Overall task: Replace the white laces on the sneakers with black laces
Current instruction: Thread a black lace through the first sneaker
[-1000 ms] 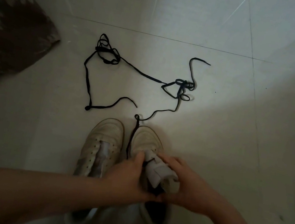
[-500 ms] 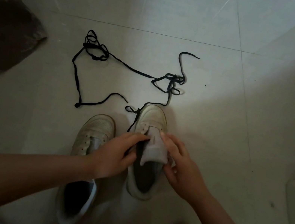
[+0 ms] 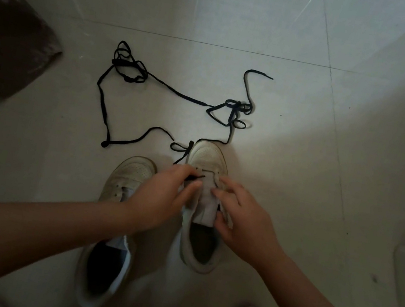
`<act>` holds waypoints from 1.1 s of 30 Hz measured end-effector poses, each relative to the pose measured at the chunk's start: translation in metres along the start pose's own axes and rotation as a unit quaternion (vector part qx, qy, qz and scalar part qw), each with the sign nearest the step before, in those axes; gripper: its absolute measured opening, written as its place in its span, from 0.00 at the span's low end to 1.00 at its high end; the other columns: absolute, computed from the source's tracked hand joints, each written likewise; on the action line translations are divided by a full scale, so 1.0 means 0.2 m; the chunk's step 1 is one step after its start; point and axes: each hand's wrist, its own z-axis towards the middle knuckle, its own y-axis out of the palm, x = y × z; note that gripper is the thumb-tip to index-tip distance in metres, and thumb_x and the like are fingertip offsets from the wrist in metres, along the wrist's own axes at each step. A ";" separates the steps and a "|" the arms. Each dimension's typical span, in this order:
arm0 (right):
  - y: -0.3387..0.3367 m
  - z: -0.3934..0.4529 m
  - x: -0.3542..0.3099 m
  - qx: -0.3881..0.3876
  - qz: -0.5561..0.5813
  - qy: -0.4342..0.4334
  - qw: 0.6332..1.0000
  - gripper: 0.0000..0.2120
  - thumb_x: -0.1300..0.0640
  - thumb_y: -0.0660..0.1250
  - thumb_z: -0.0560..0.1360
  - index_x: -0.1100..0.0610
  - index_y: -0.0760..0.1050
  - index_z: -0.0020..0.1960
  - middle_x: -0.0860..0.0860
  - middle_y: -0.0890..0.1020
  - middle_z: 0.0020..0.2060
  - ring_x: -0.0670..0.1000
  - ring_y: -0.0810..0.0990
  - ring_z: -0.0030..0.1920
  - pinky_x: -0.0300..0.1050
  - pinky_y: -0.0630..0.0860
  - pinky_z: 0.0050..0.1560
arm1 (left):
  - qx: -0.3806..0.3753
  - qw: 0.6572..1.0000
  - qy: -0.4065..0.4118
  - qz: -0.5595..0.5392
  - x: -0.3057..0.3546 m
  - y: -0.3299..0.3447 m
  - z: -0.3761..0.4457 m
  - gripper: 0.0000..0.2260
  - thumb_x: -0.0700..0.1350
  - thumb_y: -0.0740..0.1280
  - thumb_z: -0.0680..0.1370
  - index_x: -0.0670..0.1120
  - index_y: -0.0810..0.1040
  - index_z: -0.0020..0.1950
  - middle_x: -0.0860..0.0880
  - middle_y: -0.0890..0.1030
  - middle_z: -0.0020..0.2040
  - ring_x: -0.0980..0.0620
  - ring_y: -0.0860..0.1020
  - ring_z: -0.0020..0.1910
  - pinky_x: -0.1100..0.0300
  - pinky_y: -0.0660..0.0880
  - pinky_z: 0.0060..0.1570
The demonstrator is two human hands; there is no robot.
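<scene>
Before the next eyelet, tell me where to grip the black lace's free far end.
Pinch the black lace just behind its stiff tip, coming from above. That end lies flat on the floor tile, clear of the tangled loops and the right sneaker, so it should lift without snagging.

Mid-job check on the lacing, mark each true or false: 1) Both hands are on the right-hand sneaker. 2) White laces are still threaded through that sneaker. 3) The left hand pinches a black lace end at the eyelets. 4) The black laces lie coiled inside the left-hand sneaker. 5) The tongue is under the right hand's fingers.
1) True: the left hand and right hand both rest on the right-hand sneaker.
2) False: no white lace shows on it.
3) True: it holds the black lace there.
4) False: they trail across the floor tiles, beyond the toes; the left-hand sneaker holds none.
5) True: the fingers press the tongue.
</scene>
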 end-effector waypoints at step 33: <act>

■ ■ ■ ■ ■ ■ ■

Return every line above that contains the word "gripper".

`<act>` holds waypoints from 1.1 s of 30 Hz measured end-effector poses, each relative to the pose measured at the chunk's start: translation in metres along the start pose's own axes and rotation as a unit quaternion (vector part qx, qy, qz and scalar part qw), each with the sign nearest the step before, in those axes; gripper: its absolute measured opening, written as its place in its span, from 0.00 at the span's low end to 1.00 at its high end; the other columns: absolute, computed from the source's tracked hand joints, each written likewise; on the action line translations are divided by a full scale, so 1.0 means 0.2 m; the chunk's step 1 is one step after its start; point and axes: each hand's wrist, its own z-axis towards the middle knuckle, its own y-axis out of the palm, x = y × z; note that gripper is the thumb-tip to index-tip distance in metres, and thumb_x and the like are fingertip offsets from the wrist in metres, along the wrist's own axes at each step. A ";" separates the steps and a "|" the arms. Each dimension's typical span, in this order:
  - gripper: 0.0000..0.2120
  - gripper: 0.0000..0.2260

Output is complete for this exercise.